5 meilleures caractéristiques : ['Ubat_W/m²_K', 'Méthode_application_DPE', 'Deperditions_planchers_bas', 'Surface_habitable_logement', 'Type_installation_chauffage']


In [None]:
import joblib
import pandas as pd
from sklearn.linear_model import LinearRegression
from sklearn.tree import DecisionTreeRegressor, DecisionTreeClassifier
from sklearn.ensemble import RandomForestRegressor, RandomForestClassifier
from sklearn.neighbors import KNeighborsClassifier
from sklearn.model_selection import train_test_split

def train_and_save_models(data_path, target_variable):
    # Charger les données
    data = pd.read_csv(data_path)
    
    if target_variable == "Consommation Énergétique":
        X = data[['Surface_habitable_logement', 
        'Ubat_W/m²_K',
        'Etiquette_DPE', 
        'Type_énergie_principale_chauffage']]

        y = data["Conso_5_usages_é_finale"]
        
        X_train, X_test, y_train, y_test = train_test_split(
            X, y, test_size=0.25, random_state=42
        )
        
        lin_reg = LinearRegression()
        lin_reg.fit(X_train, y_train)
        joblib.dump(lin_reg, "consommation_linear_regression_model.pkl")
        
        dec_tree = DecisionTreeRegressor()
        dec_tree.fit(X_train, y_train)
        joblib.dump(dec_tree, "consommation_arbre_de_decision_model.pkl")
        
        rand_forest = RandomForestRegressor(n_estimators=100)
        rand_forest.fit(X_train, y_train)
        joblib.dump(rand_forest, "consommation_random_forest_model.pkl")

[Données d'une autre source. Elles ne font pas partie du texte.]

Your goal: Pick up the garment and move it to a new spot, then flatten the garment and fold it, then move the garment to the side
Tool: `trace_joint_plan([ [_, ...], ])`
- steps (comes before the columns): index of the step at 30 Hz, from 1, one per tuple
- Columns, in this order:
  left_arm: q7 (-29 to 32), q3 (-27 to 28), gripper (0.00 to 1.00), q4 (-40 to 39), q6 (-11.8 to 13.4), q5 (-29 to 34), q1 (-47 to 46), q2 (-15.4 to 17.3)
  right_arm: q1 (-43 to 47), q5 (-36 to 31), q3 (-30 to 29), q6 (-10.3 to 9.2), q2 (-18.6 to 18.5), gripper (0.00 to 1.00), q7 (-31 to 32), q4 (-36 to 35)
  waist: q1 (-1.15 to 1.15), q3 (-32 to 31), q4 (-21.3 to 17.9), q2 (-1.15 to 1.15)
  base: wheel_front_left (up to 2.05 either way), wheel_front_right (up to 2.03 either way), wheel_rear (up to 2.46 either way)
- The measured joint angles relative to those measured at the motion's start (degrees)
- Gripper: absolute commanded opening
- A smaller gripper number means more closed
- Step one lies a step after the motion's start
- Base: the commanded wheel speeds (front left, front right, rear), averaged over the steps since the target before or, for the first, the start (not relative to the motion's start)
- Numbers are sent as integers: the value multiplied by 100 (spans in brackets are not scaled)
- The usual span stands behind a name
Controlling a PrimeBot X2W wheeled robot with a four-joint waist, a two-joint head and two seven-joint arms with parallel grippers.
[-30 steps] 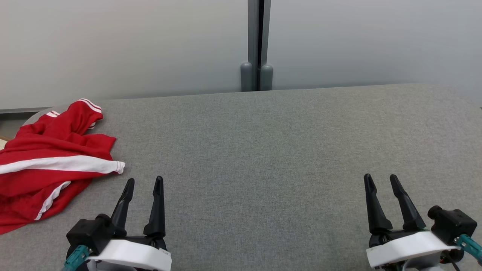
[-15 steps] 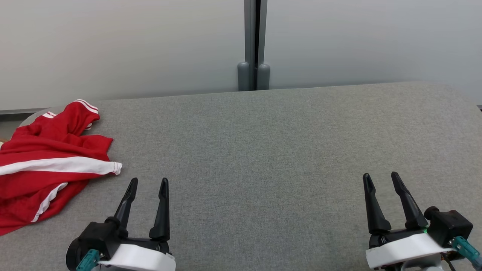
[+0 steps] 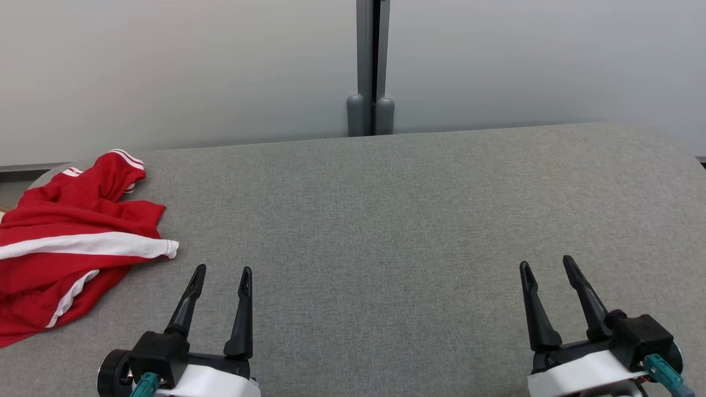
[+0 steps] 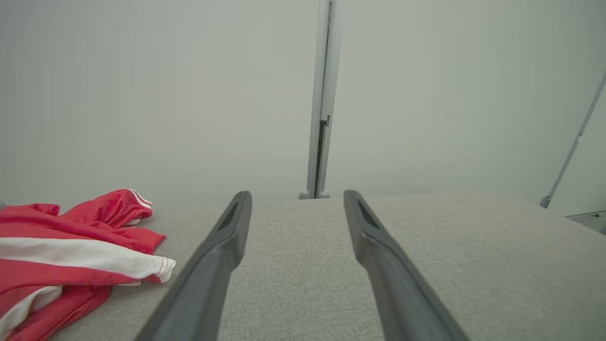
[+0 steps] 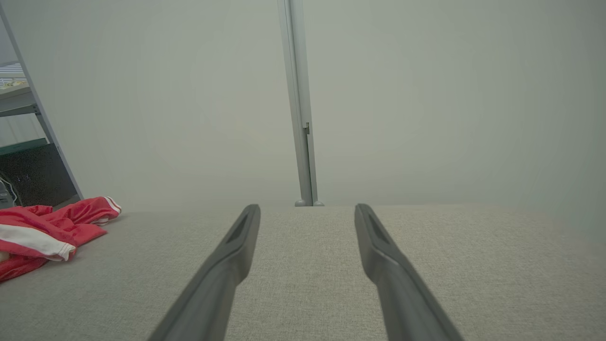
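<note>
1. At the far left edge of the grey tabletop [image 3: 386, 209]: the garment [image 3: 71, 242], red with white stripes, lies crumpled in a loose heap. Part of it runs past the left border of the head view.
2. A white-banded hem of the garment points toward the middle of the tabletop and lies flat on the surface.
3. Left gripper [image 3: 224, 269]: near that hem, to its right and closer to the robot, not touching it. Its fingers are spread wide with nothing between them.
4. Right gripper [image 3: 546, 261]: over the right side of the tabletop, well apart from the garment. Its fingers are likewise wide and empty.
5. Both pairs of fingers point away from the robot, toward the pale wall [image 3: 165, 71].
6. Grey post [image 3: 369, 55]: upright against the wall, behind the middle of the tabletop's far edge.
</note>
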Motion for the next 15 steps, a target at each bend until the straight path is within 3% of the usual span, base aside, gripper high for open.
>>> trace_joint_plan([
  [15,-146,-38,100,129,23,431,25,5,10,-510,144,1,-31,100,-142,21,0,-32,-28,0,0,0,0],
])
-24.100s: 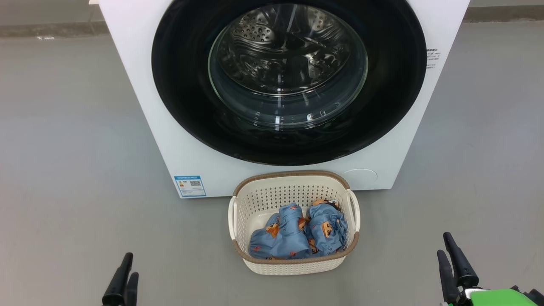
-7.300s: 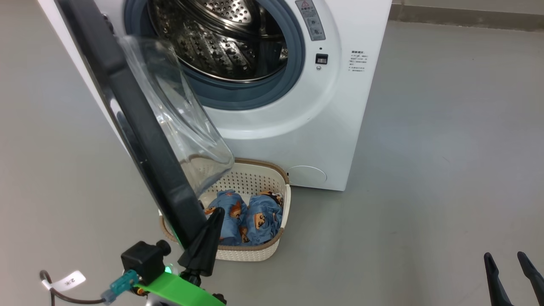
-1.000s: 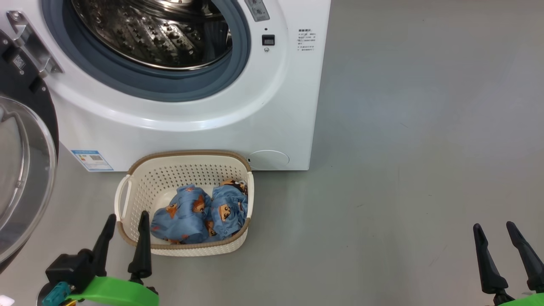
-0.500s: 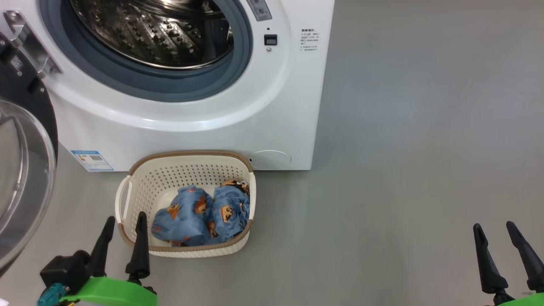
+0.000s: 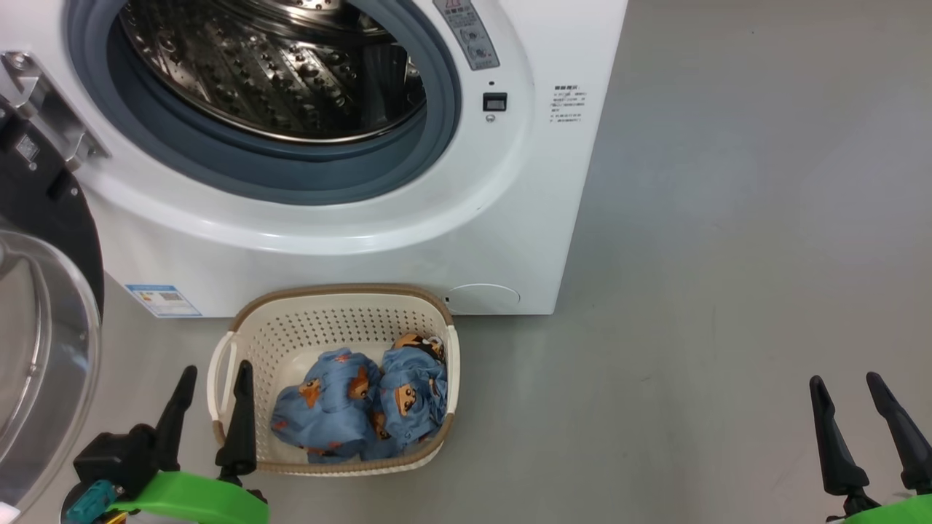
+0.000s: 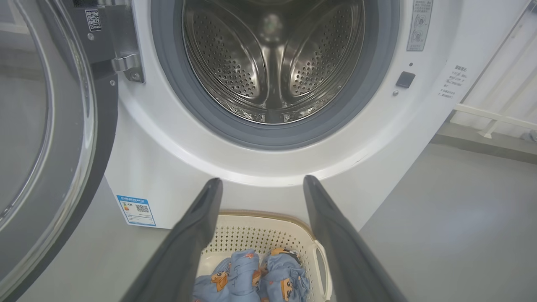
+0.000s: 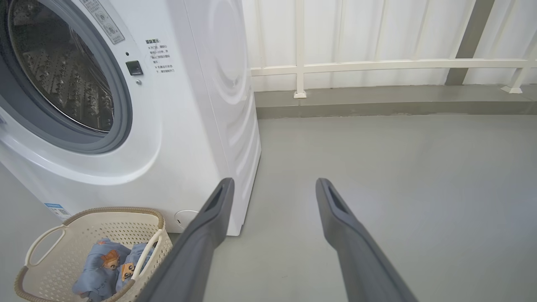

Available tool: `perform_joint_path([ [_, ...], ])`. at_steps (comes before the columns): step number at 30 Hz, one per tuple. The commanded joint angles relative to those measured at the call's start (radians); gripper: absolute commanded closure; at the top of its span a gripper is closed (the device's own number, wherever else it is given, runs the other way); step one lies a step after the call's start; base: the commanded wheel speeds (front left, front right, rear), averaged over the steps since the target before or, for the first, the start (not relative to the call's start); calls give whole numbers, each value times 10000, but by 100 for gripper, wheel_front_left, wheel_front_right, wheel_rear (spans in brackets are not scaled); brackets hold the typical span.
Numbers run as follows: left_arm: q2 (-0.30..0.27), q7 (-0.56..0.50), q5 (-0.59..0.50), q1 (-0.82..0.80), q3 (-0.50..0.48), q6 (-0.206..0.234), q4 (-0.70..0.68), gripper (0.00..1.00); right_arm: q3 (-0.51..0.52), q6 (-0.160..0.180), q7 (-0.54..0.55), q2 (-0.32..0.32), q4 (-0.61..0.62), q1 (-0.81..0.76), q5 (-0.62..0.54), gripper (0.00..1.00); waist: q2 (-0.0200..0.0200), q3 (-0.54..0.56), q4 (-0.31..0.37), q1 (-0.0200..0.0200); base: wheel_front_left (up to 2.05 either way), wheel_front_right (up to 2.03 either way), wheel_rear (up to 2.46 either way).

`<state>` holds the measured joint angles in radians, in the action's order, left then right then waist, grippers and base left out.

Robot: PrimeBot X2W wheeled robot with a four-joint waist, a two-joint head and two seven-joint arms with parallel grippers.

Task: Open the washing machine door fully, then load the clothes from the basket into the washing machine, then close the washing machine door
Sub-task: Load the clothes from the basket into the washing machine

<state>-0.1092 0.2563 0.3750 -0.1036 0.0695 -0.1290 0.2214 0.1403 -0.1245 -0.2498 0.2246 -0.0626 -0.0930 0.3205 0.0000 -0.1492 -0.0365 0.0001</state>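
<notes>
Since the large round glossy black washing machine door, with its bulging clear glass window, stands swung wide to the left of the opening, this entry is judged to fall at the start of loading. Big white boxy front-loading washing machine: steel perforated drum exposed, with no laundry visible inside, ringed by a grey-blue rubber gasket. Small cream-white perforated plastic basket with brown woven-look rim: on the grey floor, just in front of the machine, below the opening. Clothes: two small blue fabric garments printed with orange-brown bear faces, bunched and touching each other in the basket's right half. Left gripper: two long dark fingers spread wide, holding nothing, poised near the basket's left end. Right gripper: likewise spread wide and empty, over bare floor well apart from the basket. Hazards, as judged: a finger coming down on the rim or handle could tip or drag so light a basket. Because the garments press together, a pinch on one may lift the other partway and drop it on the floor. Cloth left draped over the gasket would be caught when the door shuts. The door, unheld, might swing back into the arm's path.
</notes>
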Motion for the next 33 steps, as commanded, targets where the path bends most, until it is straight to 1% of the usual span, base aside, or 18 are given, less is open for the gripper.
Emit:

    elif target_variable == "Étiquette DPE":
        X = data[[
            "Conso_chauffage_é_primaire",
            "Conso_5_usages_é_finale",
            "Emission_GES_5_usages_par_m²",
            "Etiquette_GES",
            "Coût_éclairage"
        ]]
        y = data["Etiquette_DPE"]
        
        X_train, X_test, y_train, y_test = train_test_split(
            X, y, test_size=0.2, random_state=42
        )
        
        knn = KNeighborsClassifier(n_neighbors=5)
        knn.fit(X_train, y_train)
        joblib.dump(knn, "etiquette_knn_model.pkl")
        
        dec_tree = DecisionTreeClassifier()
        dec_tree.fit(X_train, y_train)
        joblib.dump(dec_tree, "etiquette_arbre_de_decision_model.pkl")
        
        rand_forest = RandomForestClassifier(n_estimators=100)
        rand_forest.fit(X_train, y_train)
        joblib.dump(rand_forest, "etiquette_random_forest_model.pkl")

    print(f"Modèles pour {target_variable} entraînés et sauvegardés avec succès.")

In [10]:

train_and_save_models("../data/preprocessed_data.csv", "Étiquette DPE")

Modèles pour Étiquette DPE entraînés et sauvegardés avec succès.


In [11]:
# Exemple d'appel de la fonction
train_and_save_models("../data/preprocessed_data.csv", "Consommation Énergétique")


Modèles pour Consommation Énergétique entraînés et sauvegardés avec succès.